Genova24 - Genova: notizie in tempo reale. Cronaca, Sampdoria, Genoa, Politica, Economia, Sport ...

Manifestazione Fisia Italimpianti, Vesco: “Convocheremo subito i vertici dell’azienda”

Genova. La manifestazione e lo sciopero dei dipendenti di Fisia Italimpianti sono serviti. La delegazione sindacale, infatti, insieme a un gruppo di lavoratori, è stata ricevuta dall’assessore regionale al Lavoro Enrico Vesco, che ha garantiro: “Insieme al presidente della Regione Liguria, Claudio Burlando, convocheremo subito i vertici della Fisia Italimpianti per avere certezze sul futuro di questa importante realtà produttiva della nostra città”. Questo è quanto affermato da Vesco subito dopo l’incontro di stamattina.

“Condivido le preoccupazioni dei lavoratori rispetto al futuro dell’azienda di fronte anche al permanere delle incertezze.

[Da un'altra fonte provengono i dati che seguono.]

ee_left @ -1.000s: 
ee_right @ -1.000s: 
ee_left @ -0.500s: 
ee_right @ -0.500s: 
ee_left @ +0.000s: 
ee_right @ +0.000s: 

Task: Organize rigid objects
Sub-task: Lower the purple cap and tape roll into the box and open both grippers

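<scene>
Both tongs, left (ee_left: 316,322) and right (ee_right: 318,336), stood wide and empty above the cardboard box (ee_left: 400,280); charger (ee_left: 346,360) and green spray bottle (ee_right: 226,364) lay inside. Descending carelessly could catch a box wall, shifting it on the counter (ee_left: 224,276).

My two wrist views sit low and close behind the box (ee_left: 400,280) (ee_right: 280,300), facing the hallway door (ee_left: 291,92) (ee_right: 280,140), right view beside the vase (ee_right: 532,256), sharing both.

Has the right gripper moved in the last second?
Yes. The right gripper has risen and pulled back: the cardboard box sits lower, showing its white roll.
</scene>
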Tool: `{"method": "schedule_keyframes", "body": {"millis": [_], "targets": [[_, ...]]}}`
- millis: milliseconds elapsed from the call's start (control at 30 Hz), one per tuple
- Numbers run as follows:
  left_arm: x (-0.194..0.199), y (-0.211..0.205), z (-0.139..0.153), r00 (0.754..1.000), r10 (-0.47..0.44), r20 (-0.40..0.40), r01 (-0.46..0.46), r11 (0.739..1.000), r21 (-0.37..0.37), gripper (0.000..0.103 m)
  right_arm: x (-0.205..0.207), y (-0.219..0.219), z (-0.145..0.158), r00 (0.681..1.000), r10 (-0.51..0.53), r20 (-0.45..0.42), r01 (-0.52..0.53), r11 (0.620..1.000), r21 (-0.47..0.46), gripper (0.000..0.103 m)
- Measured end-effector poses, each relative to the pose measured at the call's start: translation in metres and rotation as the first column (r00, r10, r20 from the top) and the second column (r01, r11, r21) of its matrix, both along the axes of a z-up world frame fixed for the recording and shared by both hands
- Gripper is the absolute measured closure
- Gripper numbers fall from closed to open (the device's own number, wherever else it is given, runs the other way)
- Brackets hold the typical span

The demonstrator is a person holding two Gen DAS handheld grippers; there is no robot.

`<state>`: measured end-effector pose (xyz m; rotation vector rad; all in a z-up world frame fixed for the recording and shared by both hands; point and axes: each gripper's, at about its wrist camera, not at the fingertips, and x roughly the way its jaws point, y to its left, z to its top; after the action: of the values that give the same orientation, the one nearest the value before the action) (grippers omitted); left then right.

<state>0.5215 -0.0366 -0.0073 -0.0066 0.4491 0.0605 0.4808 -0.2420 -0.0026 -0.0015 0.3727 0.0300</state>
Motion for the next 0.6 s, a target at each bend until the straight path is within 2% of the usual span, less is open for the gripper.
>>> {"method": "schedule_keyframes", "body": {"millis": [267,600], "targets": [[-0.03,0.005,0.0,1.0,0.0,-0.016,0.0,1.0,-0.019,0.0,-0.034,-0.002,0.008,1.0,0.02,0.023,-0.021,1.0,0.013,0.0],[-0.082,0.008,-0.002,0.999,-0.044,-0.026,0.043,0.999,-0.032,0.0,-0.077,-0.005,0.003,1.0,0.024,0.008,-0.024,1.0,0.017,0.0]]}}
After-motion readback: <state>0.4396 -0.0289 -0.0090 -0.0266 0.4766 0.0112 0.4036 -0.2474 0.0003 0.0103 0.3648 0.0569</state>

Anche due anni fa – ha sottolineato Vesco – l’azienda ha dato assicurazioni che purtroppo si sono rivelate vane, perché continua la richiesta di tenere i lavoratori in cassa integrazione, inoltre non si conoscono gli impegni rispetto ai carichi di lavoro e al reperimento delle commesse in giro per il mondo”.

La protesta nasce dalla insostenibile situazione in cui da ormai 3 anni stanno vivendo i circa 200 lavoratori di Fisia, interessati a più riprese da cassa integrazione e mobilità.

Fisia Italimpianti (partecipata al 100% da Impregilo) è tra i leader mondiali nel settore della dissalazione di acqua di mare nonché unica società italiana operante nel comparto, con 3 impianti in fase di completamento. Negli ultimi anni, utilizzando anche l’alibi onnipresente della crisi economica, l’azienda ha subito una serie di ristrutturazioni a direzioni alterne, portando nel 2008 a un decremento degli organici di 80 lavoratori nella Sede di Genova.

Ora l’azienda chiede ai lavoratori l’ulteriore sacrificio della cassa integrazione straordinaria che i lavoratori Fisia Italimpianti hanno deciso di non sottoscrivere, optando invece di denunciare pubblicamente, con la manifestazione di oggi, l’ulteriore scempio industriale in corso sul territorio ligure che rischia di passare inosservato.